Parallel HDF5 and independent I/O

matthieu.brucher · July 17, 2013, 9:51am

Hi,

I'm starting looking into HDF5 for structured output files, and I have
seen a lot of slides showing that collective I/O was far better than
independent I/O.
My application is a little bit different and doesn't fit the
collective I/O pattern. I have an unstructured grid split on several
nodes, and when I write a result, I need to reorder the data I want to
write so that it follows growing node indices (requirement of the
viewers, requirements of the post-processing...).
As the grid is unstructured and split with parmetis, I can't directly
write the data to disk, and I'm doing asynchronous gathers (using NBC)
of all data to a subset of process that will actually write. Due to
how the gathering is done (all ranks fill a chunk of indices with the
data they have and they are reduced at the writing rank), I can't have
buffers for all gathers at the same time, so I have a list of buffers
that I'm using and as soon as a gather is done, I call a callback on
the corresponding rank to write down everything.
This works really nice when I want to write one piece of data in a
binary file with pwrite, and even if the asynchronous gather process
is not optimized yet, I have improvements in the used I/O bandwidth as
soon as I use several blades (2 to 3 times better for using 2 or 4
blades).

Now I'd like to do the same with HDF5. So I will get new chunks with
the offset in the file each time a gather is done. If the chunks are
properly organized, I will have overlapping communication and
overlapping I/O as each chunk will be at another offset in the HDF5.
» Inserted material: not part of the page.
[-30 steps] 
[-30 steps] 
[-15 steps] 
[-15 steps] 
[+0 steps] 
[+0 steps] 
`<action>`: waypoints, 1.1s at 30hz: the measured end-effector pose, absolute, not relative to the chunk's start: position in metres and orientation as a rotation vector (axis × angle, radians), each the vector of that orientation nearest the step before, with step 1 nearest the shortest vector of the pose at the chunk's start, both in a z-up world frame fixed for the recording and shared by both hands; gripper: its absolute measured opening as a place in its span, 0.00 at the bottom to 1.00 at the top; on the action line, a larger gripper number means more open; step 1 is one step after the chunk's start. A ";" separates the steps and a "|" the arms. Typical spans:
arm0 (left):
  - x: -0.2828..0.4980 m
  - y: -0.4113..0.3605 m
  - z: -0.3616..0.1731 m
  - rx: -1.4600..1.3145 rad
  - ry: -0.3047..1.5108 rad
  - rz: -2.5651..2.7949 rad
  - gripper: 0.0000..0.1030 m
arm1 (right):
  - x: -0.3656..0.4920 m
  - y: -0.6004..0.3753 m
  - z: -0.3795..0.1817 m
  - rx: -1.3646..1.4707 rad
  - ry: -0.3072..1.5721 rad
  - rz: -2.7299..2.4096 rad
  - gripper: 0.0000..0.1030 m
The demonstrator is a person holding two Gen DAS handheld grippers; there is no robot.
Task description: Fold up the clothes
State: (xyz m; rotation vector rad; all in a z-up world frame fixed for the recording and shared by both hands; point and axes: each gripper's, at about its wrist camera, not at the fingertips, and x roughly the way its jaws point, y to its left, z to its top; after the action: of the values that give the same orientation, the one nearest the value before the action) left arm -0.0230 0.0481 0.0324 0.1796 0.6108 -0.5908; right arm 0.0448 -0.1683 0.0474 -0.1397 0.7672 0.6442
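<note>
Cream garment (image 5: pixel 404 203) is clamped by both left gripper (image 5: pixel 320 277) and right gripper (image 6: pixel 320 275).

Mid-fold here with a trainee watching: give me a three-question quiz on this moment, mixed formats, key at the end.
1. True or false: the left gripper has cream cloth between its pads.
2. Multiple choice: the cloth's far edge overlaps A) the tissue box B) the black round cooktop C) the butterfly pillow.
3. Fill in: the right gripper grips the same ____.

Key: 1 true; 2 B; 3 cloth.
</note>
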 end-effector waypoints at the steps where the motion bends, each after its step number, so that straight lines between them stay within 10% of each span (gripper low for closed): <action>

Will the HDF5 library behave properly, meaning will it directly write
on the disk waiting for other processes?

I can provide the test case by private email if someone has a clue!

Regards,

Matthieu Brucher

···

--
Information System Engineer, Ph.D.
Blog: http://matt.eifelle.com
LinkedIn: http://www.linkedin.com/in/matthieubrucher
Music band: http://liliejay.com/

Mohamad_Chaarawi · July 17, 2013, 1:16pm

Hi Matthieu,

You probably know that already, but since HDF5 structures your data, there
is no such thing as accessing an offset in the file in HDF5. You will
create/open objects in the HDF5 file and access raw data in HDF5 Datasets
through dataspace selections.

Now to your question, you can create/open the file using a sub communicator
containing the I/O processes. Then you can write your data, in independent
mode, once each I/O process is ready to write its buffer.
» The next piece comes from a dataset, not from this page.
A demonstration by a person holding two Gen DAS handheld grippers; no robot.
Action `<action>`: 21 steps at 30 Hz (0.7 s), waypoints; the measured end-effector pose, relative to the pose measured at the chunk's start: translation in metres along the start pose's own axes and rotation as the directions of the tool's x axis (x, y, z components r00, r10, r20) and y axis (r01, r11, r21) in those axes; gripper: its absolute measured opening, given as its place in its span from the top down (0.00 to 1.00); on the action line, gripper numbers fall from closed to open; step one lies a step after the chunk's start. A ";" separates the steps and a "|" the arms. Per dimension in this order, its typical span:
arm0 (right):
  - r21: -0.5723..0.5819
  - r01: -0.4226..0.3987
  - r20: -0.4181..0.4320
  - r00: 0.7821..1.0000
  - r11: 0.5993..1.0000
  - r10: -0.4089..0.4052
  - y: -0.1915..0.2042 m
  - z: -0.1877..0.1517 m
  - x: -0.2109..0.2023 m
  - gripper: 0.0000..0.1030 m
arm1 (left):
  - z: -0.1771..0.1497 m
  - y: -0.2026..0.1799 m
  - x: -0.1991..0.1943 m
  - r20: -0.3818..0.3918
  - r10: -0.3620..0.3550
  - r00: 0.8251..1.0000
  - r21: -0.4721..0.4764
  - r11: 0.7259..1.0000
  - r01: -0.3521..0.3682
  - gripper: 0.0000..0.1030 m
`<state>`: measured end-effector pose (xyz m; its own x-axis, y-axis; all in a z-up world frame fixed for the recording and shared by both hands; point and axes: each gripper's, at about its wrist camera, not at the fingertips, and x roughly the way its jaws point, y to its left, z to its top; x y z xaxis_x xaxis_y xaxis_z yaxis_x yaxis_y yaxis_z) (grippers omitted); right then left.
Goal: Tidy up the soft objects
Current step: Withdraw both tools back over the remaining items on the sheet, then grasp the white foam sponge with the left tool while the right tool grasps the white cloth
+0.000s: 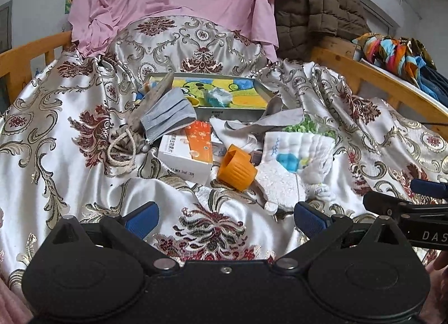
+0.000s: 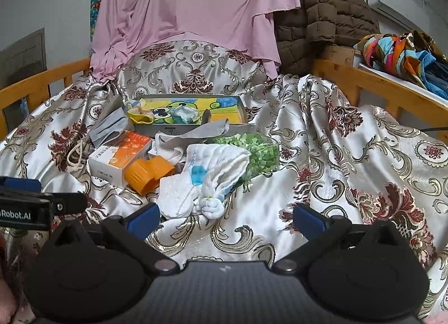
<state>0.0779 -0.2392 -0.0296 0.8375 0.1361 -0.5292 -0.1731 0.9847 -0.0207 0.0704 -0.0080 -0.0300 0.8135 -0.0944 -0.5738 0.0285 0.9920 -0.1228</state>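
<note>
Both jaws are spread wide with nothing in them: left gripper [image 1: 225, 216] and right gripper [image 2: 226, 216] hover side by side over the satin bedspread [image 1: 56, 139]. Soft stuff sits in a messy pile just ahead of the fingers. White baby cloth [image 2: 207, 172] lies closest, right in front of the right gripper's left finger. Grey face mask [image 1: 168, 116] is further out and left of the left gripper, draped against the picture tray [image 1: 263, 90]. Orange cap [image 1: 236, 168] sits between them, touching a white-orange box [image 1: 187, 153].
</note>
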 end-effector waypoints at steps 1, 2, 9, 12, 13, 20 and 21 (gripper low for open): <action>0.005 -0.002 0.000 1.000 1.000 0.002 0.000 0.000 0.001 0.00 | 0.001 0.000 0.001 0.004 -0.002 1.000 -0.002 1.000 0.002 0.01; 0.013 -0.005 -0.002 1.000 1.000 0.005 -0.002 0.002 0.002 0.00 | 0.001 0.000 0.001 0.010 -0.006 1.000 -0.006 1.000 0.006 0.01; 0.061 -0.049 -0.027 0.998 0.997 0.050 -0.009 0.008 0.017 0.00 | 0.005 0.003 0.007 0.039 -0.029 0.999 -0.034 0.999 0.030 0.01; 0.076 -0.062 -0.034 0.997 0.995 0.065 -0.010 0.012 0.023 0.00 | 0.006 0.005 0.013 0.028 -0.043 0.999 -0.053 0.998 0.044 0.01; 0.080 -0.068 -0.037 0.997 0.994 0.071 -0.011 0.013 0.026 0.00 | 0.006 0.006 0.015 0.025 -0.049 0.999 -0.061 0.997 0.050 0.01; 0.056 -0.080 -0.019 0.996 0.995 0.082 -0.016 0.026 0.041 0.00 | 0.010 0.005 0.027 0.033 -0.074 0.997 -0.069 0.995 0.076 0.01; 0.057 -0.084 -0.010 0.996 0.995 0.084 -0.017 0.028 0.043 0.00 | 0.010 0.004 0.028 0.040 -0.079 0.996 -0.065 0.995 0.082 0.01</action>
<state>0.1309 -0.2469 -0.0283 0.8146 0.2176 -0.5377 -0.2129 0.9744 0.0719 0.0994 -0.0060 -0.0383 0.8313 -0.1693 -0.5294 0.0571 0.9735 -0.2216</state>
One thing you have to note that creating the HDF5 objects that will organize
your file and hold your data (groups, datasets, etc...) has to be done
collectively (i.e. all processes have to participate in those calls). If you
know that information beforehand, you can do all of that on initialization,
like when you create the file. If you don't, then there has to be a
synchronization phase where all I/O processes get together and create those
objects whenever needed. Writing your raw data to the file can be done
independently or collectively.

Hope this helps,
Mohamad

···

-----Original Message-----
From: Hdf-forum [mailto:hdf-forum-bounces@lists.hdfgroup.org] On Behalf Of
Matthieu Brucher
Sent: Wednesday, July 17, 2013 4:51 AM
To: Hdf-forum@lists.hdfgroup.org
Subject: [Hdf-forum] Parallel HDF5 and independent I/O

Hi,

I'm starting looking into HDF5 for structured output files, and I have seen
a lot of slides showing that collective I/O was far better than independent
I/O.
My application is a little bit different and doesn't fit the collective I/O
pattern. I have an unstructured grid split on several nodes, and when I
write a result, I need to reorder the data I want to write so that it
follows growing node indices (requirement of the viewers, requirements of
the post-processing...).
As the grid is unstructured and split with parmetis, I can't directly write
the data to disk, and I'm doing asynchronous gathers (using NBC) of all data
to a subset of process that will actually write. Due to how the gathering is
done (all ranks fill a chunk of indices with the data they have and they are
reduced at the writing rank), I can't have buffers for all gathers at the
same time, so I have a list of buffers that I'm using and as soon as a
gather is done, I call a callback on the corresponding rank to write down
everything.
This works really nice when I want to write one piece of data in a binary
file with pwrite, and even if the asynchronous gather process is not
optimized yet, I have improvements in the used I/O bandwidth as soon as I
use several blades (2 to 3 times better for using 2 or 4 blades).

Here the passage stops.